Ideas from critical disability studies were useful in illuminating the relationship between the role of discourse and the (re)production of dominance (van Dijk 2009). Arguably the exercise of social power by institutions and groups (i.e. the NHS, HEIs and professionals working within these fields) may result in inequalities in relation to the position of disabled students within those fields. Possibly, the participants themselves, being part of the NHS environment, experienced inequality because of the macro-notion of institutional power (Lukes 2005).

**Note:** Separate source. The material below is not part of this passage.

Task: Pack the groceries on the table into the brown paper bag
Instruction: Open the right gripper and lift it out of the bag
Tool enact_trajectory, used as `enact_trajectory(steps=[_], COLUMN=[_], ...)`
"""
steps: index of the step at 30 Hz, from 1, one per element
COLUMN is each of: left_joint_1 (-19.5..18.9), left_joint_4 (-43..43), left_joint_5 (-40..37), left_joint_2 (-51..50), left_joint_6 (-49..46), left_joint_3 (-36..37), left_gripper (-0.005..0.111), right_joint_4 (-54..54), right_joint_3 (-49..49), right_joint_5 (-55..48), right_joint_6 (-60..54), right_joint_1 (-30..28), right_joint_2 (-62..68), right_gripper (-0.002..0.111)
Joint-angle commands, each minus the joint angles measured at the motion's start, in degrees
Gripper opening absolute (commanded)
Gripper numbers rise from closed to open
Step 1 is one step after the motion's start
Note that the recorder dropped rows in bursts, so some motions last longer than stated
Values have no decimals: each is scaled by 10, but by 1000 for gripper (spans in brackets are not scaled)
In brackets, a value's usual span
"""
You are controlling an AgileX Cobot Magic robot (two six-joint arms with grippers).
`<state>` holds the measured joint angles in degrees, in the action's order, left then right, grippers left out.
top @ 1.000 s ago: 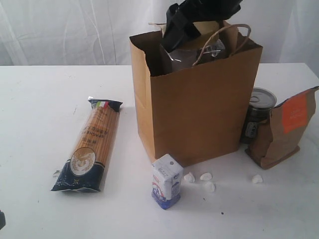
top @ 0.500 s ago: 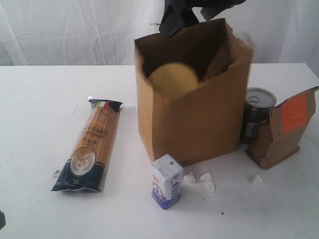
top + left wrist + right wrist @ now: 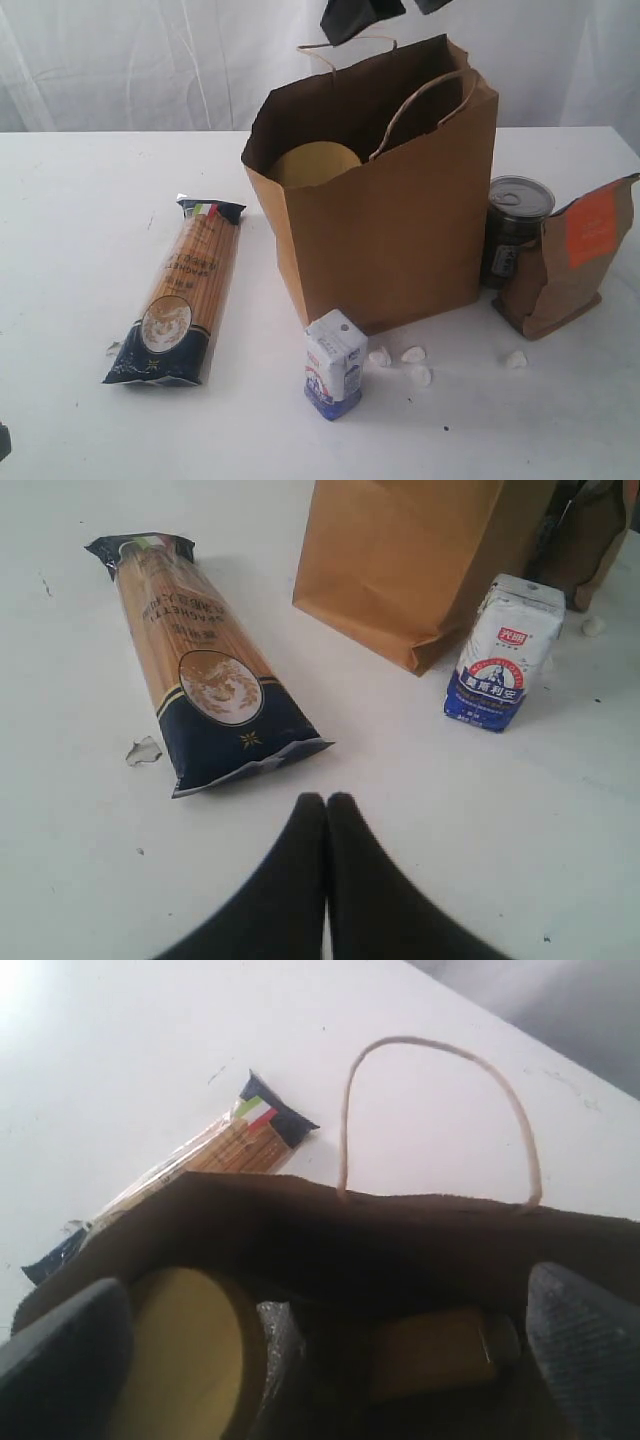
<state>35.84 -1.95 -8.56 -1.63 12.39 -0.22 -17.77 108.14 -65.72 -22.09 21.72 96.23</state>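
Observation:
The brown paper bag stands upright mid-table. A yellow-lidded jar leans inside its mouth; in the right wrist view its lid shows beside a yellow-grain jar deeper in the bag. My right gripper hangs open and empty just above the bag's mouth, its fingers wide apart. The spaghetti packet lies left of the bag. A blue-white carton stands in front of it. My left gripper is shut and empty, low over the table near the spaghetti packet.
A dark tin can and the brown orange-labelled pouch stand right of the bag. Small white lumps lie in front of the bag, by the carton. The bag's loop handle curves over its opening. The white table stretches left.
My right gripper has risen out of the bag, leaving the yellow-lidded jar inside. The bag swayed and has settled upright.

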Motion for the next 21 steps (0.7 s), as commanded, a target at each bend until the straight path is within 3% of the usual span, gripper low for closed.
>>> enact_trajectory(steps=[1, 2, 3, 4, 5, 6, 7, 13, 21], left_joint_1=[2, 2, 2, 2, 2, 2, 2, 2, 2], left_joint_4=[1, 1, 1, 1, 1, 1, 1, 1, 1], left_joint_5=[-1, -1, -1, -1, -1, -1, -1, -1, -1], left_joint_2=[3, 3, 3, 3, 3, 3, 3, 3, 3], left_joint_6=[3, 3, 3, 3, 3, 3, 3, 3, 3], left_joint_3=[2, 2, 2, 2, 2, 2, 2, 2, 2], left_gripper=[0, 0, 0, 0, 0, 0, 0, 0, 0], right_joint_4=[3, 5, 8, 16, 26, 41, 55, 108, 127], right_joint_3=[4, 4, 4, 4, 4, 4, 4, 4, 4], right_joint_5=[9, 9, 9, 5, 4, 1, -1, -42, -42], right_joint_6=[39, 55, 61, 69, 72, 74, 89, 110, 119], right_joint_1=[-15, -24, -26, -30, -30, -36, -46, -90, -98], right_joint_2=[-38, -49, -54, -66, -73, -86, -99, -128, -102], right_gripper=[87, 69, 60, 36, 27, 5, 0, 0, 0])
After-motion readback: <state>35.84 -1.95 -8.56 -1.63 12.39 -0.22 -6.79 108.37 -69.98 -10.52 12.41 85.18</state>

While the participants probably would not consider themselves in need of emancipation, perhaps the often-reductive biomedical systems in which they were embedded had a dominant effect on their thinking, attitudes and behaviour. In the case of both disabled students and practice educators, the inequality experienced because of powerful
institutional discourses could be viewed as being jointly produced: the dominated groups being persuaded that the dominance is natural and legitimate leading to a situation in which ‘bottom up’ challenge and resistance is not considered or thought to be appropriate (van Dijk 1993). The powerful effects of discourses such as the medical model cannot necessarily be “interpreted as conscious and manipulative in intent” (Jager and Maier 2009, 39). Arguably, they are so ingrained within society and healthcare that they become accepted unquestioningly as doxa. Exploring these issues was helpful in the analysis; the critical lens providing a more socio-political stance. It became important to analyse
91 participants’ narratives in the light of broader social frameworks and to “relate properties of discourse with these underlying, socially shared, representations, which group members use as a resource to talk about members of other groups” (van Djik 2009,78). The process was reflexive, involving much conscious thought and discussion about what participants meant and why they said what they did. I hope that the outcomes of this might contribute in some way to providing a platform to affect change in physiotherapy practice through critical understanding.
I think that it is important to acknowledge the development of my understandings as I moved through the different elements of the study, from initial conceptualisation, to fieldwork, analysis and throughout the writing up period, with a focus on the deployment of Bourdieu’s social theory of practice in the consideration of my participants’ accounts.